Hitler and his God 590 pages
English

Thule Reaches Out

Bismarck had not been able to suppress the social-democratic upsurge, feared and hated by the reactionaries. In 1912 the Socialists obtained 110 seats in parliament, more than any other party. In 1914, carried on the wave of general euphoria with which the war was greeted, the social-democrats temporarily put aside, or betrayed, their internationalist principles, but most of them, under pressure from the Communists and the 1917 events in Russia, reverted to their original ideals when the war turned sour. Since the 1918 revolution, which made Germany from a monarchy into a republic, the country was fissured into two hostile blocks and “the menace of civil war hung like a black cloud over Germany”. 78

The Thule Society, “probably the most powerful secret organization in Germany”, 79 had become aware of the potentially catastrophic gap between Right and Left, and decided to do something about it by trying to win over the workers for the nationalist ideas. In the following words of Hitler, in Mein Kampf, one hears an echo of Thule’s concerns: “The bourgeoisie has misjudged the importance of the mass and therefore of the social problem. Because of this the bourgeoisie has estranged the workers from their own Volkstum [racehood] and driven them into the arms of their Judeo-Marxist leaders. This has been an unforgivable mistake … It is decisive for the success of the Party to reach out in the first place to the large masses.” 80

Thule’s awareness of the necessity to gain the workers for the nationalist (and anti-Semitic) cause may have been prompted by politically active elements in the Reichswehr like General Arnold von Möhl and Captain Karl Mayr. “There was a personal and ideological relationship between the Reichswehr and the Thule”, 81 according to Orzechowski. This is corroborated by Joachim Köhler: “Mayr was a confident of the Order.” 82 There was, in fact, a close interaction between all rightist activists to whatever organization they belonged, be it the Germanenorden or the Reichswehr, the Pan-German League, the Free Corps, etc. In the confused and tense atmosphere of those years the Right felt that they, and with them German culture, were besieged from within by “Bolshevism”. The civil war was rarely fought out in the open, but for the most part on countless fronts by secret associations in hidden ways.

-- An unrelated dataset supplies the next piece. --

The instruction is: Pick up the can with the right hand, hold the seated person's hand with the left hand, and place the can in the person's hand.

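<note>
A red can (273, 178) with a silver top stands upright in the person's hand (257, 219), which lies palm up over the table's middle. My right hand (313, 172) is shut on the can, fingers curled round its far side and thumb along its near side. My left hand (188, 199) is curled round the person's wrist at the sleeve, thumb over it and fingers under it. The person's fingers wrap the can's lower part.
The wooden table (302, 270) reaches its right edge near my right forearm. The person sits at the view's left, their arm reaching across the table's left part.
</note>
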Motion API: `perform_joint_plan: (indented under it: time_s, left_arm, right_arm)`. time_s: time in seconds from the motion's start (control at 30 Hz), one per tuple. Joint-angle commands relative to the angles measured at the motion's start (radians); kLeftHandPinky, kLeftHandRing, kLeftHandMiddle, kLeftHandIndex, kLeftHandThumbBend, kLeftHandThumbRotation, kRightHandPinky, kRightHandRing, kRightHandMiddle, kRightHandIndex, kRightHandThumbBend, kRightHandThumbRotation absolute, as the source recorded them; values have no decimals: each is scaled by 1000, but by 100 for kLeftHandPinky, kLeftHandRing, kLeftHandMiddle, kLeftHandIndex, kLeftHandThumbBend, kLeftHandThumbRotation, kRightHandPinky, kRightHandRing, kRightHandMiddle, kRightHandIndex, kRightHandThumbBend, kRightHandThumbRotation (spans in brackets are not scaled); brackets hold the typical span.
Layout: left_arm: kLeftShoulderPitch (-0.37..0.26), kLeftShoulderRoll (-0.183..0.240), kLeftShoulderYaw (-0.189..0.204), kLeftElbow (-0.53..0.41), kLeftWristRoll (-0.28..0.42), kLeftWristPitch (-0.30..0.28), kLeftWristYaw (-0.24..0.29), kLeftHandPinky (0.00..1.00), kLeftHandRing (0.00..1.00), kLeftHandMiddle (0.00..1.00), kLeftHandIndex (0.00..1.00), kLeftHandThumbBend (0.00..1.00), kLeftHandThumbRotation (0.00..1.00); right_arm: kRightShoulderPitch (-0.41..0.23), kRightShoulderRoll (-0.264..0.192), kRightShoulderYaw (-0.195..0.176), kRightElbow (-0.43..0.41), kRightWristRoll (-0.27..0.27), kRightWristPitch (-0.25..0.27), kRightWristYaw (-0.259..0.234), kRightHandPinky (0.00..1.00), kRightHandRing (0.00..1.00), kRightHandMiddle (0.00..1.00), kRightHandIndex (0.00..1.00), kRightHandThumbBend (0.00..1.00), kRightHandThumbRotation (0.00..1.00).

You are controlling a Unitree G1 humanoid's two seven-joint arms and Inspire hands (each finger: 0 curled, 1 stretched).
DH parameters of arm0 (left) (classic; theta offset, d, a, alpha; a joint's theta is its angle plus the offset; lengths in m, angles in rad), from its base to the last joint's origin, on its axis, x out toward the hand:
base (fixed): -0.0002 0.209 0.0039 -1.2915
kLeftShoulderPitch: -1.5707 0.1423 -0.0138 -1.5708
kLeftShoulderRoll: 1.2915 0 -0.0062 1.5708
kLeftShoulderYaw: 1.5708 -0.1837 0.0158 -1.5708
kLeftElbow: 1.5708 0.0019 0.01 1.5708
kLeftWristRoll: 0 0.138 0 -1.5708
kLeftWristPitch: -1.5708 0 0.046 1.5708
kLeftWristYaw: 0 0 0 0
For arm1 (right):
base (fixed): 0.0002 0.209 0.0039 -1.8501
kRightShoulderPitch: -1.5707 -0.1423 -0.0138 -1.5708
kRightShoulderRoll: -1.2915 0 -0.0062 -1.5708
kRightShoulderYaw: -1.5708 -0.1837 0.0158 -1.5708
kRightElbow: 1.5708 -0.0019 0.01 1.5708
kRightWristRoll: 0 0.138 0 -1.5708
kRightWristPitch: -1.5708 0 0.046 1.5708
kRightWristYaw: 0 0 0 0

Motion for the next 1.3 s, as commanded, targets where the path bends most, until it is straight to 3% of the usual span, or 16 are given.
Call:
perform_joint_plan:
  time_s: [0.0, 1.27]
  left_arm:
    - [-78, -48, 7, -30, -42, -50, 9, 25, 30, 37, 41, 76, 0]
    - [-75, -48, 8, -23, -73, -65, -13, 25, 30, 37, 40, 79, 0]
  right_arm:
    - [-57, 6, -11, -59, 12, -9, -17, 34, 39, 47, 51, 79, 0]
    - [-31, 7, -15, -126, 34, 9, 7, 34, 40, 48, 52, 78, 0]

To gain the proletariat for their cause, the Thule Society founded towards the end of 1918 two front organizations. The first was named “German Socialist Party”, for which the propaganda was launched on Christmas Day. This was meant to be a political party in the classical sense of the word, “German-völkisch and socialist”, but not accessible for Jews. Its newspaper would be the Münchener Beobachter und Sportblatt – a title intended to allure the lower classes by the addition of Sportblatt, which means “sports magazine”. The president of the new party, Hans Grassinger, was a member of the Thule Kampfbund.

The Thule Society was less ambitious at the cradle of its second offspring, the “German Workers’ Party”, German initials DAP, founded on 5 January 1919. The president of the DAP, Karl Harrer, a member of Thule, conceived his party more like a lodge, a secret völkisch club where members of the working class would be introduced to the Thule ideals. Thus the DAP would be something like a proletarian annexe of the more select Thule Society. Ironically, it was the DAP which grew into the NSDAP, Hitler’s National Socialist Workers’ Party, and which would swallow up its fledgling sister organization, the German Socialist Party.

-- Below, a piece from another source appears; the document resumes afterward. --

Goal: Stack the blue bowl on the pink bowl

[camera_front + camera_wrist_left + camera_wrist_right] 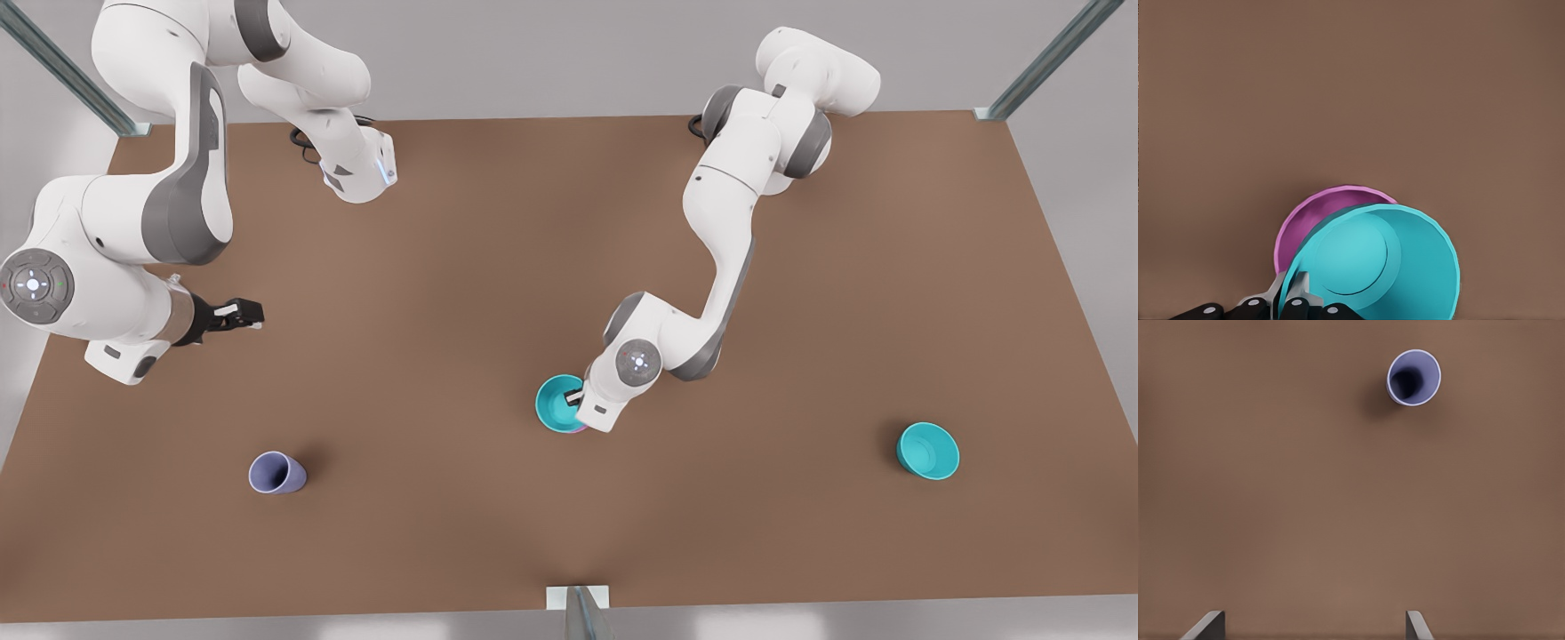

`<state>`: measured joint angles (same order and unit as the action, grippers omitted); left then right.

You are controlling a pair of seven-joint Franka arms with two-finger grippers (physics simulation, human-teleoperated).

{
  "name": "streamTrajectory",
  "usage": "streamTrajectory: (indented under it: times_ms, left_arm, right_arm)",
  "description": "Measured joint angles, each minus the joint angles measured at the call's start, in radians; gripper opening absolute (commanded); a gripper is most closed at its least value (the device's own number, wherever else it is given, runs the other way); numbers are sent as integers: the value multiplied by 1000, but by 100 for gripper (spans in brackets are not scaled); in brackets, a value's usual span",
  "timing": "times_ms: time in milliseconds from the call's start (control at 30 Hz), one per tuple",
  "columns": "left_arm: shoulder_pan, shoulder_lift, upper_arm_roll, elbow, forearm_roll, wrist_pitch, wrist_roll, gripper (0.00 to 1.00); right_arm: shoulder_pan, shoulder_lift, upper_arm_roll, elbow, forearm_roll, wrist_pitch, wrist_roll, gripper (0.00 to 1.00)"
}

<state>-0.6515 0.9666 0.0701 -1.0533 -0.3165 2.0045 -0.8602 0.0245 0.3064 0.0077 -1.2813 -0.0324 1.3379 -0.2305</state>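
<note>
Open brown table (462, 293) surrounds the blue bowl (558, 404), gripped at its rim by the left gripper (576, 397) over the pink bowl (1313, 220). The second teal bowl (927, 451) sits well apart toward the front view's right, the lavender cup (276, 472) well apart leftward, below the waiting right gripper (240, 314).

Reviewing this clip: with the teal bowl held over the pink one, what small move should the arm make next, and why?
Probably lower a little more, then release. The left gripper pinches the rim of the small round teal plastic bowl, which sits tilted over the magenta-pink plastic bowl and looks offset, not fully nested. The right gripper waits open, away from the bowls, above the brown table.
</note>
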Motion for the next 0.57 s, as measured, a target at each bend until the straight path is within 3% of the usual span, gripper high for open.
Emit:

“Brother” Karl Harrer (1890-1926), “untiring fighter for justice and truth”, was a sports journalist by profession. The evening paper for which he worked, the München-Augsburger Abendzeitung, had once published an article in favour of continuing the war by one Anton Drexler. In March 1918 Drexler had founded a “Worker’s Committee for a Just Peace” in Bremen, and had invited Harrer to one of the meetings. And so it happened that, when Harrer was entrusted with his assignment by the leadership of the Order to create an instrument “to win the workers for the völkisch politics” 83, he sought out Drexler, who was now employed as a locksmith with the German Railways in Munich.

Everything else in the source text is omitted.